### Aim of the exercise
Return each line in the records below that includes "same".

----- Supplied material

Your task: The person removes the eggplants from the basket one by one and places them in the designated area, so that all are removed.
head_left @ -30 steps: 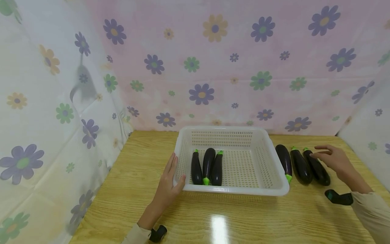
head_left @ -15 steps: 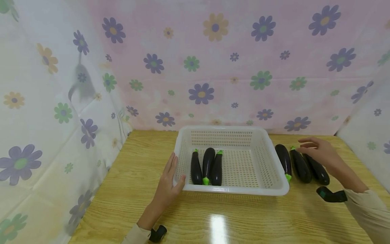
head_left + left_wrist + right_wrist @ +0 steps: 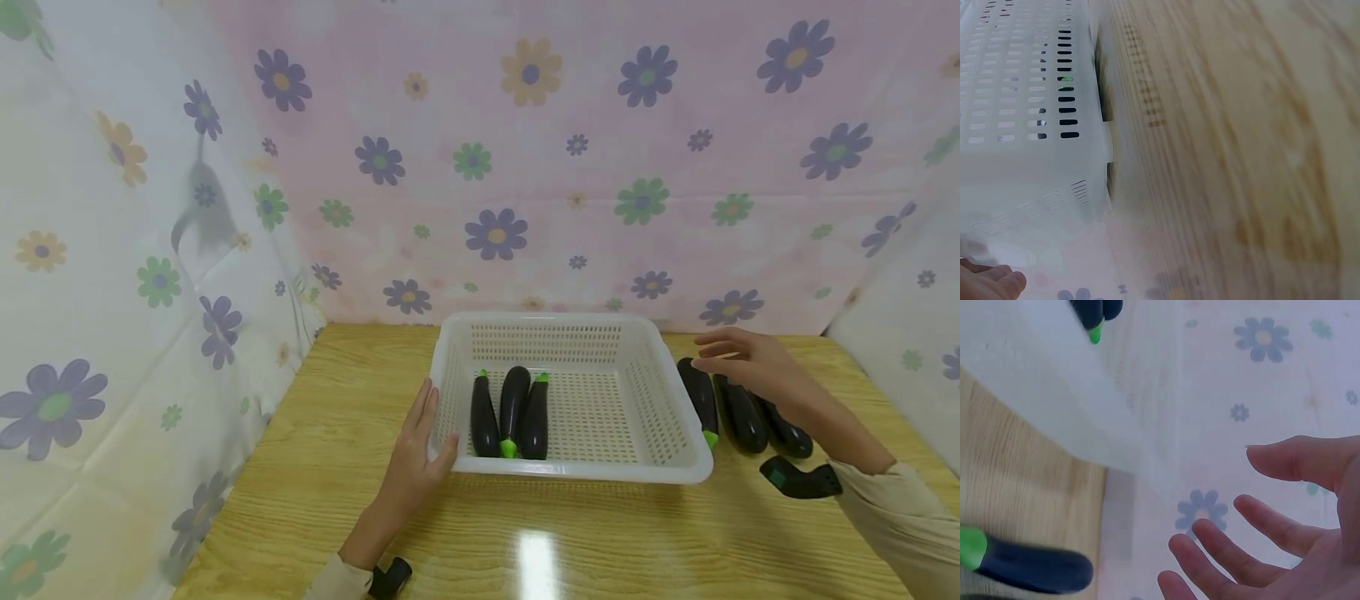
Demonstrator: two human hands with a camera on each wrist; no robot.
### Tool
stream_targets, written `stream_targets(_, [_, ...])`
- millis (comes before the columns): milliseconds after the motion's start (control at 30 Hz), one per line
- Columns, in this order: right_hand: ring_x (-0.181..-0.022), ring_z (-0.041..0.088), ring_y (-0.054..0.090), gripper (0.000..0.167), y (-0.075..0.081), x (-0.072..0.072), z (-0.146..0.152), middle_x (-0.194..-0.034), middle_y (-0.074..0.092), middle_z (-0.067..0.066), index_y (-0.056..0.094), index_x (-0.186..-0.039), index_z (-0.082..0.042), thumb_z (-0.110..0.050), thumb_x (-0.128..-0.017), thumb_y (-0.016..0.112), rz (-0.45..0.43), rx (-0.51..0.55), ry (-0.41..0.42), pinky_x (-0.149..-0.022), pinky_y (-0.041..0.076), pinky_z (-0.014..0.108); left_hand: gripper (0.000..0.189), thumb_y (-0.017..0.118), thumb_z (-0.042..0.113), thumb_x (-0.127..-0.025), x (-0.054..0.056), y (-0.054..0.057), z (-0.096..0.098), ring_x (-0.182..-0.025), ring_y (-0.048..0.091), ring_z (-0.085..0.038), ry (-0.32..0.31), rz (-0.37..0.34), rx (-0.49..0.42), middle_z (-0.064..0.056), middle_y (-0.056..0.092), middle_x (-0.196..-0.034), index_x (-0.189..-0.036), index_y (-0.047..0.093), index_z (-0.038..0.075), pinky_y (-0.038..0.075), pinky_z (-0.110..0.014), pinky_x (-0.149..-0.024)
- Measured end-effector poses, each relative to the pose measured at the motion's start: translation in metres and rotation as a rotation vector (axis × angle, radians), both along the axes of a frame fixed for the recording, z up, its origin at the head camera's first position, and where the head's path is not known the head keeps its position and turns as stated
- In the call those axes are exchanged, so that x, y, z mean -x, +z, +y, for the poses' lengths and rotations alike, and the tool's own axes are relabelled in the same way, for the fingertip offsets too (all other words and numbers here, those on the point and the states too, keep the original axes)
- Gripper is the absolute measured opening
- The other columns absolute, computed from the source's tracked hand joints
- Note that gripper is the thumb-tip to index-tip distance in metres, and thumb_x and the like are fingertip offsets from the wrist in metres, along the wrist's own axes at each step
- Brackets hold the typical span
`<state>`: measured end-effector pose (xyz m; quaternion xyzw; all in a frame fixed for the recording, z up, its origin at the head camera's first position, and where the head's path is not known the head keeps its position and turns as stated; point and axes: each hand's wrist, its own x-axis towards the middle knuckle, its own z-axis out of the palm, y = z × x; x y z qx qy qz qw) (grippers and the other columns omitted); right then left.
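Observation:
A white perforated plastic basket (image 3: 562, 471) stands on the table with three dark eggplants (image 3: 535, 425) lying side by side at its left. My left hand (image 3: 408, 471) rests along the basket's left side, fingers straight and thumb at the near corner. Three more eggplants lie right of the basket: one (image 3: 702, 398) beside its wall, then a middle one (image 3: 742, 421) and an outer one (image 3: 787, 433). Over their far ends hovers my right hand (image 3: 757, 371), fingers spread and loosely bent, holding nothing. In the right wrist view, an eggplant (image 3: 1035, 565) shows below the basket's rim (image 3: 1079, 381).
A wooden table (image 3: 337, 400) bears everything. Behind it hangs a pink flowered cloth (image 3: 570, 175), and a white flowered cloth (image 3: 112, 333) closes the left side. Each wrist wears a black device, such as the one (image 3: 798, 481) on the right.
My right hand has moved left, from over the outermost eggplant toward the one beside the basket. The left hand, the basket and the eggplants have stayed put.

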<state>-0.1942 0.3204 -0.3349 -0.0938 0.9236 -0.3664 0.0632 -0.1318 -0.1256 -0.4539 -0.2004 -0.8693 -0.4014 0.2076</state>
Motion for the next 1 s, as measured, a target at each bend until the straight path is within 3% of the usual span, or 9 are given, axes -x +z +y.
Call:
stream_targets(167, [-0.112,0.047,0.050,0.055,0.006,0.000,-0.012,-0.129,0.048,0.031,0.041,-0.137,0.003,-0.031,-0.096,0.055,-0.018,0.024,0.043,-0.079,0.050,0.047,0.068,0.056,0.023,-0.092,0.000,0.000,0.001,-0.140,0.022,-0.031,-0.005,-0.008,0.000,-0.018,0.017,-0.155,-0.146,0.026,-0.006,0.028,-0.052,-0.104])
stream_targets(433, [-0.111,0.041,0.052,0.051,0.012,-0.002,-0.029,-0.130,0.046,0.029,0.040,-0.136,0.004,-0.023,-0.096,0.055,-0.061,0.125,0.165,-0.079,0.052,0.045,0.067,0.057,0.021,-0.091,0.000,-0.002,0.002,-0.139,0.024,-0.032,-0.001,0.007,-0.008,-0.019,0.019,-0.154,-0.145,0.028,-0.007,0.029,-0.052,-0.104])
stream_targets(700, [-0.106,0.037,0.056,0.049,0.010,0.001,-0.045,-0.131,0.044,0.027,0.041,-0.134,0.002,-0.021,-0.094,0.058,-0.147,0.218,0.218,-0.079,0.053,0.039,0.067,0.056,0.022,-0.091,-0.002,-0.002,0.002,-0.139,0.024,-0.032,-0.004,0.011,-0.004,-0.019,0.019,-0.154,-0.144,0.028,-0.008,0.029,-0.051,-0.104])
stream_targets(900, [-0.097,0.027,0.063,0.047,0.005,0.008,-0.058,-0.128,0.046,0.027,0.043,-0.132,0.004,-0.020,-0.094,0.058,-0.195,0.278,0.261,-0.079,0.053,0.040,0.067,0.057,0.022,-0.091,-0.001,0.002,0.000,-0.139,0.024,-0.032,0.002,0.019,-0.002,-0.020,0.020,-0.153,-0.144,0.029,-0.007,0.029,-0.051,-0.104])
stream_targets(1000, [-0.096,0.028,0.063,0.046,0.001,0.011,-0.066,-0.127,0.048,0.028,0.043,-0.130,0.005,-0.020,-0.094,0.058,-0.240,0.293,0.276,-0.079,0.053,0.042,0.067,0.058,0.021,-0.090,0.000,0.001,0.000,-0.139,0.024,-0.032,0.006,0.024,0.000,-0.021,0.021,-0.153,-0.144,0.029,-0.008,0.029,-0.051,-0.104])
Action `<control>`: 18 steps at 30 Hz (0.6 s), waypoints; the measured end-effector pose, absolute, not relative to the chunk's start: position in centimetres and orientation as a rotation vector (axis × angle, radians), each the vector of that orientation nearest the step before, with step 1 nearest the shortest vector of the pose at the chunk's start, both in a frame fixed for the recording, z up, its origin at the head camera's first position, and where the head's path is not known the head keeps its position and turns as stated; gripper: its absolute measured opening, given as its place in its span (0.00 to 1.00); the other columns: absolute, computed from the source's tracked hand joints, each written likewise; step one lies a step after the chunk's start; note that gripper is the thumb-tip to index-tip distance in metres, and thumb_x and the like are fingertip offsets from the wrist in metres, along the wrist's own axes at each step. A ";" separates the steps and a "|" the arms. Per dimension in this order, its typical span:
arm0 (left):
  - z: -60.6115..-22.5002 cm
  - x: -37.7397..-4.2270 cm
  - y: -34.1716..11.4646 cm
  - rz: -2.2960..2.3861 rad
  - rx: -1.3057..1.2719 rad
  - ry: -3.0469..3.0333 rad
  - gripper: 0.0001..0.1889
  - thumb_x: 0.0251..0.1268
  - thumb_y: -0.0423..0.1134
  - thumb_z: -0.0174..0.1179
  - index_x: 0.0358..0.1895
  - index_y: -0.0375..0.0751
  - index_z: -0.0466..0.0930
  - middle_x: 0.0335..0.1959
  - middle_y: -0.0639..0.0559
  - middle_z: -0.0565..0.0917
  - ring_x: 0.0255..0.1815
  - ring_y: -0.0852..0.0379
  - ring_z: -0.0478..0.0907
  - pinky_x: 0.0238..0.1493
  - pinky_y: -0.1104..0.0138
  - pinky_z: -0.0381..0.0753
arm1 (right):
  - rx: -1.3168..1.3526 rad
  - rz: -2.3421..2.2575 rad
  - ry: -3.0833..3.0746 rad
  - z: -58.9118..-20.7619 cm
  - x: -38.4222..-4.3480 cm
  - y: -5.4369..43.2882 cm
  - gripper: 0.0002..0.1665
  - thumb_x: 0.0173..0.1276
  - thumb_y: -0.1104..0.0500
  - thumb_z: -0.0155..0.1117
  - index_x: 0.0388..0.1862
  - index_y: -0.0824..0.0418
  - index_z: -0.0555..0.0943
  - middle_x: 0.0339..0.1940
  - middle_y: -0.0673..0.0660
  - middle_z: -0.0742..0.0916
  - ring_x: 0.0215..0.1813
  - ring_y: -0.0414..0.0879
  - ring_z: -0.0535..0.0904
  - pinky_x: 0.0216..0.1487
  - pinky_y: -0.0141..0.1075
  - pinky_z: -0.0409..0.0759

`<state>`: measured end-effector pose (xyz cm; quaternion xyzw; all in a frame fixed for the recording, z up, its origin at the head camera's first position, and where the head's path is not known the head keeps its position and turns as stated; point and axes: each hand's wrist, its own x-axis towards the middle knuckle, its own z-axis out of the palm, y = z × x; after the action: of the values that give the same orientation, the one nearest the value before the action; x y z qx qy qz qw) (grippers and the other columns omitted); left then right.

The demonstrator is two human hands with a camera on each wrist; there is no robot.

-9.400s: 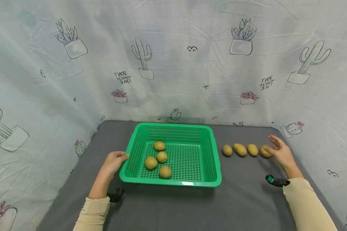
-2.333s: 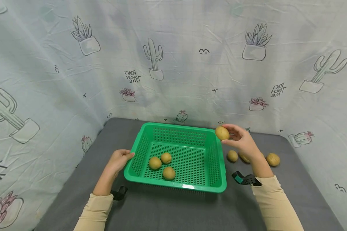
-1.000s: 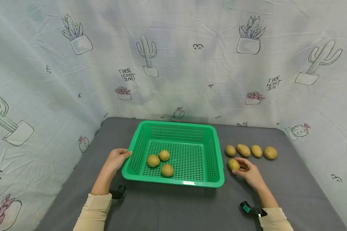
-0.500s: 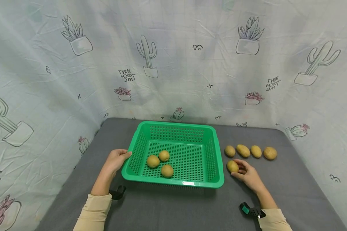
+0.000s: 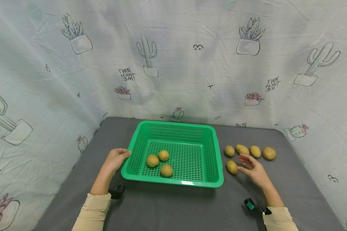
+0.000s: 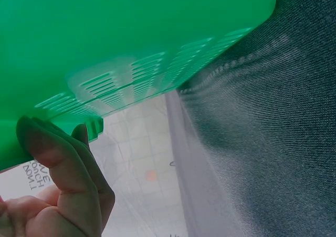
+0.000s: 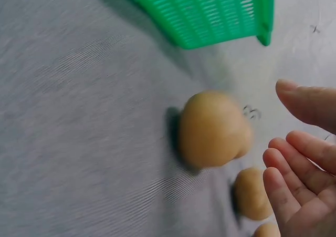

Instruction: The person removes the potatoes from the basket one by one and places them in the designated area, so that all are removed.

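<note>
My left hand [image 5: 114, 162] grips the left rim of a green plastic basket [image 5: 150, 180], thumb over the rim, fingers beneath it in the left wrist view. Three potatoes lie on the left of the basket floor, one of them the front potato [image 5: 166, 170]. To the basket's right, a single potato [image 5: 232, 167] rests on the table. Just right of that potato is my right hand [image 5: 255, 171], its thumb and fingers spread apart and holding nothing. In the right wrist view a gap shows between this hand [image 7: 310, 184] and the nearest potato [image 7: 212, 129].
Behind the lone potato, several potatoes form a row, ending with the rightmost potato [image 5: 269, 153]. A dark grey cloth covers the table [image 5: 173, 208]. A pale curtain [image 5: 179, 64] printed with cacti hangs behind and at the sides.
The basket's rearmost potato was lifted out by my right hand and set down in front of the row. That hand has now let go and shifted slightly right. My left hand keeps its grip.
</note>
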<state>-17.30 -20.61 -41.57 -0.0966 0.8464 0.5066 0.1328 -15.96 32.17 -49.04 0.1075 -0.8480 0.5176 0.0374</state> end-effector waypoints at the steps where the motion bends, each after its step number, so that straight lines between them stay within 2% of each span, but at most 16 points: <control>1: -41.6 -17.3 -20.6 1.468 -0.279 2.458 0.30 0.75 0.42 0.47 0.68 0.22 0.57 0.68 0.26 0.60 0.69 0.30 0.55 0.67 0.41 0.60 | 0.349 1.598 -2.589 -48.7 -16.0 32.1 0.34 0.64 0.64 0.66 0.65 0.74 0.65 0.59 0.65 0.76 0.55 0.24 0.71 0.54 0.15 0.70; 4: -41.6 -17.4 -20.6 1.468 -0.274 2.463 0.29 0.75 0.43 0.47 0.68 0.22 0.57 0.68 0.25 0.60 0.69 0.30 0.56 0.66 0.41 0.61 | 0.404 1.634 -2.557 -47.6 -16.3 31.9 0.33 0.65 0.65 0.64 0.65 0.76 0.64 0.59 0.56 0.76 0.56 0.25 0.71 0.55 0.16 0.69; 8: -41.7 -17.4 -20.7 1.471 -0.273 2.460 0.30 0.74 0.43 0.47 0.68 0.22 0.57 0.68 0.25 0.60 0.69 0.30 0.56 0.66 0.42 0.61 | 0.498 1.688 -2.510 -46.2 -16.9 31.5 0.34 0.65 0.68 0.63 0.66 0.78 0.62 0.59 0.49 0.75 0.58 0.29 0.72 0.57 0.17 0.69; 13: -41.8 -17.3 -20.8 1.475 -0.279 2.448 0.29 0.74 0.42 0.47 0.68 0.22 0.57 0.68 0.26 0.60 0.69 0.30 0.55 0.67 0.41 0.60 | 0.587 1.744 -2.507 -44.0 -17.2 30.7 0.34 0.66 0.69 0.61 0.68 0.74 0.61 0.61 0.40 0.73 0.62 0.32 0.71 0.59 0.19 0.69; 18: -41.8 -17.4 -20.8 1.480 -0.274 2.445 0.30 0.74 0.43 0.47 0.69 0.22 0.56 0.69 0.26 0.59 0.70 0.30 0.54 0.67 0.41 0.60 | 0.668 1.805 -2.472 -42.0 -17.5 29.6 0.31 0.68 0.70 0.56 0.69 0.70 0.62 0.62 0.40 0.74 0.64 0.34 0.70 0.59 0.21 0.70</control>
<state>-17.38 -20.81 -41.78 -0.0945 0.8437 0.5109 0.1349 -17.52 29.60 -42.05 0.2133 -0.7891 0.5760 0.0043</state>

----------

### Reply
- In the call those axes are exchanged, so that x, y, z mean -x, +z, +y, for the poses' lengths and rotations alike, and the tool's own axes are relabelled in the same way, for the fingertip offsets too (all other words and numbers here, those on the point and the states too, keep the original axes)
`<state>`: measured end-effector pose (xyz cm; quaternion xyzw; all in a frame fixed for the recording, z up, its origin at the head camera's first position, and where the head's path is not known the head keeps its position and turns as stated; point and axes: each hand's wrist, its own x-axis towards the middle knuckle, its own z-axis out of the palm, y = z × x; after the action: of the values that give the same orientation, the one nearest the value before the action; x y z qx qy qz qw) (grippers and the other columns omitted); left then right.

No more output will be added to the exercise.